▸ **TASK STATEMENT**
Retype the entire listing, keeping every word as it is.

▸ **DATASET EXCERPT**

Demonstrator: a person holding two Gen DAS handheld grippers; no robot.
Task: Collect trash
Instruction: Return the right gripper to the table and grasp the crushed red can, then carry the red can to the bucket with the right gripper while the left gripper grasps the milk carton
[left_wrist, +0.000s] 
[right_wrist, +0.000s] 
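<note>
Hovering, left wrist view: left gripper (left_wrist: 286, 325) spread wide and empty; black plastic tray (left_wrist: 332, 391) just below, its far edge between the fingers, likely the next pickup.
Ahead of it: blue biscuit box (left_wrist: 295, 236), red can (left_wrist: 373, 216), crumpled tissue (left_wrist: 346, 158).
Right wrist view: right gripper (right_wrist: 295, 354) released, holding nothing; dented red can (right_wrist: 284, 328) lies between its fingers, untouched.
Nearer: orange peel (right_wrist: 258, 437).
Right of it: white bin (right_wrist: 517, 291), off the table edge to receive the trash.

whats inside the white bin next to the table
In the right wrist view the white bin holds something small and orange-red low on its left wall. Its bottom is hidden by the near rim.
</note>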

▸ **ANSWER**
Demonstrator: a person holding two Gen DAS handheld grippers; no robot.
Task: Collect trash
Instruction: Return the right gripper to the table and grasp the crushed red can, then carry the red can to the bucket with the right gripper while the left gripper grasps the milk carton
[left_wrist, +0.000s] 
[right_wrist, +0.000s] 
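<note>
Hovering, left wrist view: left gripper (left_wrist: 286, 325) spread wide and empty; black plastic tray (left_wrist: 332, 391) just below, its far edge between the fingers, likely the next pickup.
Ahead of it: blue biscuit box (left_wrist: 295, 236), red can (left_wrist: 373, 216), crumpled tissue (left_wrist: 346, 158).
Right wrist view: right gripper (right_wrist: 295, 354) released, holding nothing; dented red can (right_wrist: 284, 328) lies between its fingers, untouched.
Nearer: orange peel (right_wrist: 258, 437).
Right of it: white bin (right_wrist: 517, 291), off the table edge to receive the trash.

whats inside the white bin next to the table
In the right wrist view the white bin holds something small and orange-red low on its left wall. Its bottom is hidden by the near rim.
</note>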

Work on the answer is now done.